Email updates

Keep up to date with the latest news and content from Critical Care and BioMed Central.

Open Access Highly Accessed Research

Early non-invasive cardiac output monitoring in hemodynamically unstable intensive care patients: A multi-center randomized controlled trial

Jukka Takala1*, Esko Ruokonen2, Jyrki J Tenhunen3, Ilkka Parviainen2 and Stephan M Jakob1

Author Affiliations

1 Department of Intensive Care Medicine, Bern University Hospital (Inselspital), and University of Bern, Freiburgstrasse, CH-3010 Bern, Switzerland

2 Department of Anesthesiology and Intensive Care, Kuopio University Hospital, P.O. Box 1777, 70211 Kuopio, Finland

3 Critical Care Medicine Research Group, Department of Intensive Care Medicine, Tampere University Hospital, Teiskontie 35, 33521 Tampere, Finland

For all author emails, please log on.

Critical Care 2011, 15:R148  doi:10.1186/cc10273


See related commentary by Cecconi and Bennett, http://ccforum.com/content/15/4/173

Published: 15 June 2011

Abstract

Introduction

Acute hemodynamic instability increases morbidity and mortality.
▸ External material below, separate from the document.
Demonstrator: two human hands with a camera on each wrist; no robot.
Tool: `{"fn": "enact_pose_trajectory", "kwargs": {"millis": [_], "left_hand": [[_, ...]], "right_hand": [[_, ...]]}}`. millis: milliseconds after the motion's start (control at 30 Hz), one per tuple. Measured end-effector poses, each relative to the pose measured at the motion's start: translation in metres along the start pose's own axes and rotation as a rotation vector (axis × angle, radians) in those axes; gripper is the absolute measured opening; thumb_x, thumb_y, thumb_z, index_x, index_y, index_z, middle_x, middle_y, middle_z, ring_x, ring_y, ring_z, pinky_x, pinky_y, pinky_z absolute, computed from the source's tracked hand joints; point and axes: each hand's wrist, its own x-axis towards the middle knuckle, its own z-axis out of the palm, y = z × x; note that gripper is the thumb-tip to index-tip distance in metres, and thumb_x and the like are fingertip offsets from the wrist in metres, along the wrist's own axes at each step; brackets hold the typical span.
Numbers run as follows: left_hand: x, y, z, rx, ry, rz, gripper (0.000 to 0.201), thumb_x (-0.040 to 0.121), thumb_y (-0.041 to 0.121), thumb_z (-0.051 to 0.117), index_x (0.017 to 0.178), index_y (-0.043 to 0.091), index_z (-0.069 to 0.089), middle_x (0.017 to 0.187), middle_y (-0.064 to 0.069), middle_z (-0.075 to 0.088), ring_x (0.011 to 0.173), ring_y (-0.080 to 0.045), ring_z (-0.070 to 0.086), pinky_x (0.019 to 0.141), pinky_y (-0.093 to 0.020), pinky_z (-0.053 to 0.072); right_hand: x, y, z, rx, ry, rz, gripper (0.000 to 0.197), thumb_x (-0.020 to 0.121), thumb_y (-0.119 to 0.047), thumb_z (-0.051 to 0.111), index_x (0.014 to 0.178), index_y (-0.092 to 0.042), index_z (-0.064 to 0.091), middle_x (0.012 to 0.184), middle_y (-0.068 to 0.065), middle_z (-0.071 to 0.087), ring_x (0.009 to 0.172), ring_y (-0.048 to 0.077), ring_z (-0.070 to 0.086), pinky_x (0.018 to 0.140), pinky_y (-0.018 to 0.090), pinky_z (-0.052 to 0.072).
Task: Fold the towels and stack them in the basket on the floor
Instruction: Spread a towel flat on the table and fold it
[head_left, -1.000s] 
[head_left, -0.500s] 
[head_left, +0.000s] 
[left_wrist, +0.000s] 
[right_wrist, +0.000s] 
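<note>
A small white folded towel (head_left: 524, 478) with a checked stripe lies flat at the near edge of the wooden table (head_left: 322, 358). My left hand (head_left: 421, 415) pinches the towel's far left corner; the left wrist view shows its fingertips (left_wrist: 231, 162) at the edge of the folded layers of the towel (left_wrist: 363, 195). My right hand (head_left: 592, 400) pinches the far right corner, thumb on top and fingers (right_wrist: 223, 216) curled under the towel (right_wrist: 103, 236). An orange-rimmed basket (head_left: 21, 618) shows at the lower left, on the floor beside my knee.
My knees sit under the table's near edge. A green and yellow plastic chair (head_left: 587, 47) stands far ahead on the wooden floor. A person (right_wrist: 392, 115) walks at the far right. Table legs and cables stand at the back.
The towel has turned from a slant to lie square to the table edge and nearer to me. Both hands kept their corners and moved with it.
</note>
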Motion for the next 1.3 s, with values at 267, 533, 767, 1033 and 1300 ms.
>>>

We investigated whether early non-invasive cardiac output monitoring enhances hemodynamic stabilization and improves outcome.

Methods

A multicenter, randomized controlled trial was conducted in three European university hospital intensive care units in 2006 and 2007. A total of 388 hemodynamically unstable patients identified during their first six hours in the intensive care unit (ICU) were randomized to receive either non-invasive cardiac output monitoring for 24 hrs (minimally invasive cardiac output/MICO group; n = 201) or usual care (control group; n = 187). The main outcome measure was the proportion of patients achieving hemodynamic stability within six hours of starting the study.

Results

The number of hemodynamic instability criteria at baseline (MICO group mean 2.0 (SD 1.0), control group 1.8 (1.0); P = .06) and severity of illness (SAPS II score; MICO group 48 (18), control group 48 (15); P = .86)) were similar. At 6 hrs, 45 patients (22%) in the MICO group and 52 patients (28%) in the control group were hemodynamically stable (mean difference 5%; 95% confidence interval of the difference -3 to 14%; P = .24). Hemodynamic support with fluids and vasoactive drugs, and pulmonary artery catheter use (MICO group: 19%, control group: 26%; P = .11) were similar in the two groups. The median length of ICU stay was 2.0 (interquartile range 1.2 to 4.6) days in the MICO group and 2.5 (1.1 to 5.0) days in the control group (P = .38). The hospital mortality was 26% in the MICO group and 21% in the control group (P = .34).

Conclusions

Minimally-invasive cardiac output monitoring added to usual care does not facilitate early hemodynamic stabilization in the ICU, nor does it alter the hemodynamic support or outcome. Our results emphasize the need to evaluate technologies used to measure stroke volume and cardiac output--especially their impact on the process of care--before any large-scale outcome studies are attempted.

Trial Registration

The study was registered at ClinicalTrials.gov (Clinical Trials identifier NCT00354211)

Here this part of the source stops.